* [Brief]:
Skipping any pictures, repeat exactly and only the lines from the one that holds "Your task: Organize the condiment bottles" to the last line of the material, both included.

* [Provided records]:
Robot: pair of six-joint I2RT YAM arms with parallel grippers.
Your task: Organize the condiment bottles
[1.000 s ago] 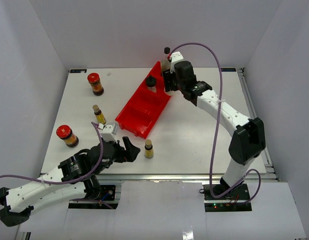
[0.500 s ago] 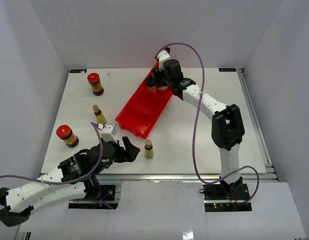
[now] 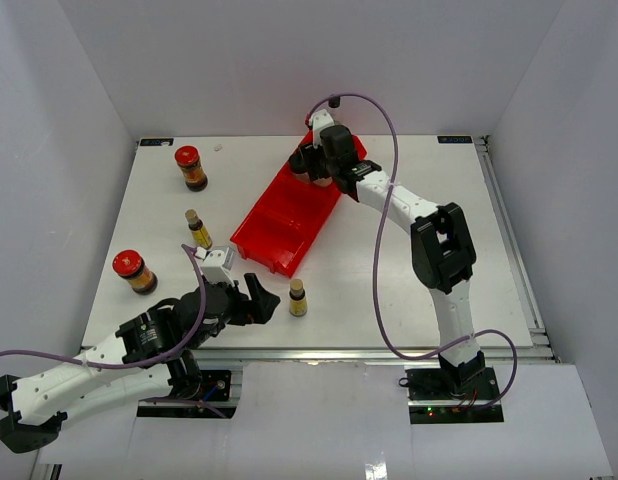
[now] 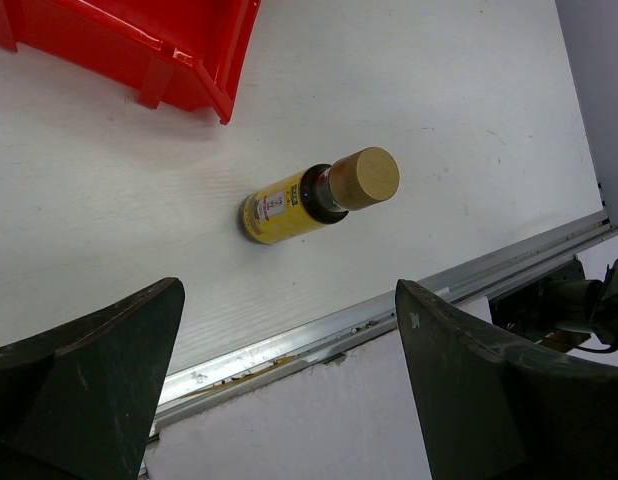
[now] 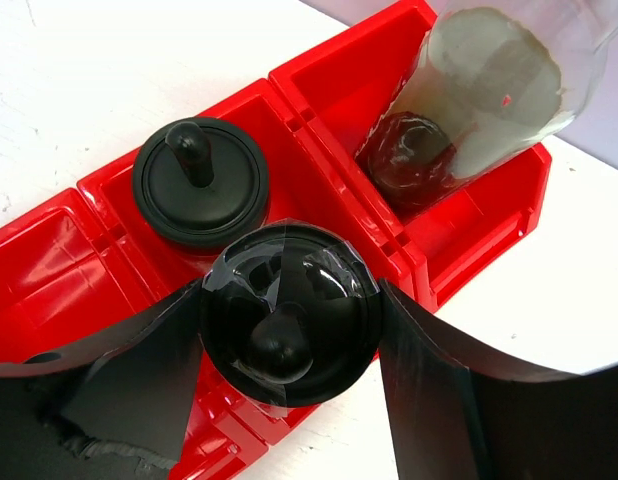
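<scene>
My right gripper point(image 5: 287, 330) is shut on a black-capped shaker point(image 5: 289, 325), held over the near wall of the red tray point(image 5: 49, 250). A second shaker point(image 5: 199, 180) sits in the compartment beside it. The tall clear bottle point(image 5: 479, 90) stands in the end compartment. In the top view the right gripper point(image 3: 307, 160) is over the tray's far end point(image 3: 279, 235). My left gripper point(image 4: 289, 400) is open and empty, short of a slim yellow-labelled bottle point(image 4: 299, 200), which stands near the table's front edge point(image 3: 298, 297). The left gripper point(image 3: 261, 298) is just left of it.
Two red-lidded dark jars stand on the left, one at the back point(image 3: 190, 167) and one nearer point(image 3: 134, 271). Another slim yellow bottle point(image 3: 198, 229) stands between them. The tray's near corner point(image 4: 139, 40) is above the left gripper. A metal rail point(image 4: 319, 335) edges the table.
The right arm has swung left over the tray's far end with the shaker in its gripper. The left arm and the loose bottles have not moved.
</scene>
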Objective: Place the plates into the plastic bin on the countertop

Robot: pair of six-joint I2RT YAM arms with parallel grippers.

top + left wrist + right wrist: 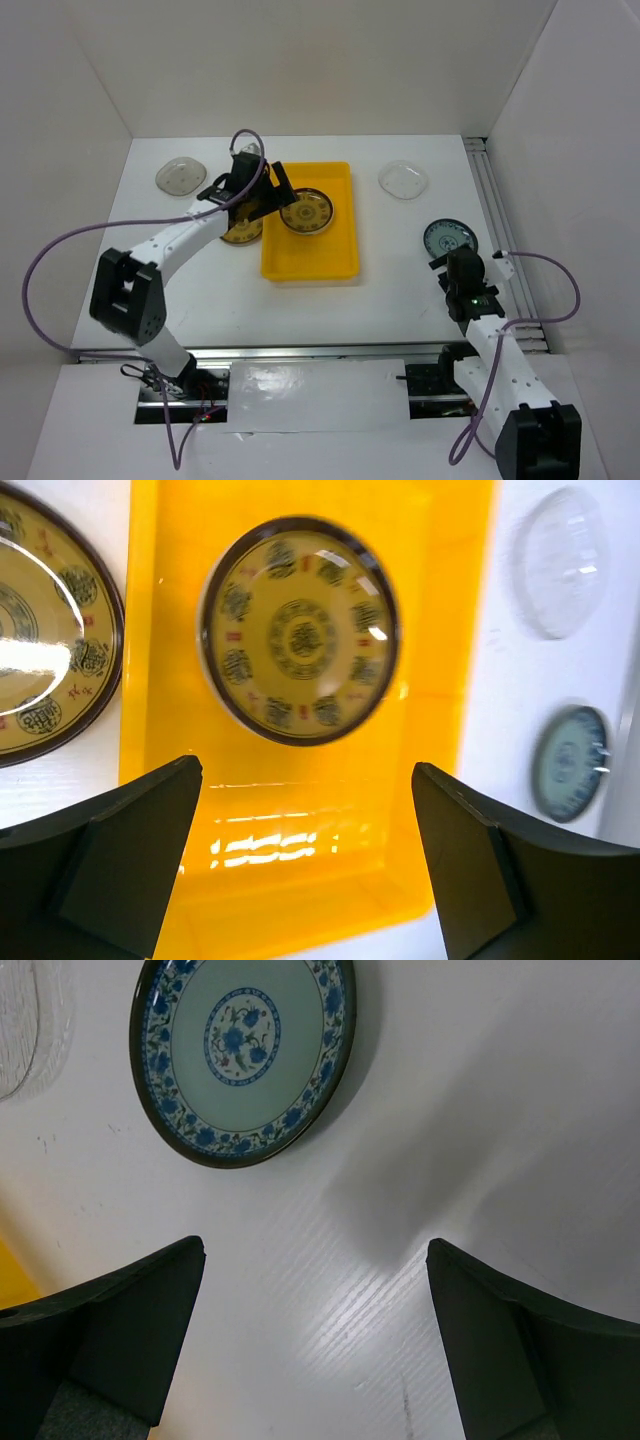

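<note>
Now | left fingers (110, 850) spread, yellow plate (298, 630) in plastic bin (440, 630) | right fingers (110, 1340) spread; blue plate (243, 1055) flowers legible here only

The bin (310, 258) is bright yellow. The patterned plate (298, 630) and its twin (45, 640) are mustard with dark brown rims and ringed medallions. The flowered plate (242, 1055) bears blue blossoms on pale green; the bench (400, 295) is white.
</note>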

* [Output of the task]:
Your task: Organize the condiment bottles
[1.000 s ago] 
[0.500 s ago] 
[now] 
[now] 
[now] 
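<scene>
My right gripper point(image 5: 287, 330) is shut on a black-capped shaker point(image 5: 289, 325), held over the near wall of the red tray point(image 5: 49, 250). A second shaker point(image 5: 199, 180) sits in the compartment beside it. The tall clear bottle point(image 5: 479, 90) stands in the end compartment. In the top view the right gripper point(image 3: 307, 160) is over the tray's far end point(image 3: 279, 235). My left gripper point(image 4: 289, 400) is open and empty, short of a slim yellow-labelled bottle point(image 4: 299, 200), which stands near the table's front edge point(image 3: 298, 297). The left gripper point(image 3: 261, 298) is just left of it.
Two red-lidded dark jars stand on the left, one at the back point(image 3: 190, 167) and one nearer point(image 3: 134, 271). Another slim yellow bottle point(image 3: 198, 229) stands between them. The tray's near corner point(image 4: 139, 40) is above the left gripper. A metal rail point(image 4: 319, 335) edges the table.
The right arm has swung left over the tray's far end with the shaker in its gripper. The left arm and the loose bottles have not moved.
</scene>
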Objective: Place the plates into the plastic bin on the countertop

Robot: pair of six-joint I2RT YAM arms with parallel grippers.

top + left wrist + right wrist: 

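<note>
Now | left fingers (110, 850) spread, yellow plate (298, 630) in plastic bin (440, 630) | right fingers (110, 1340) spread; blue plate (243, 1055) flowers legible here only

The bin (310, 258) is bright yellow. The patterned plate (298, 630) and its twin (45, 640) are mustard with dark brown rims and ringed medallions. The flowered plate (242, 1055) bears blue blossoms on pale green; the bench (400, 295) is white.
</note>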

That's the full output for the exercise.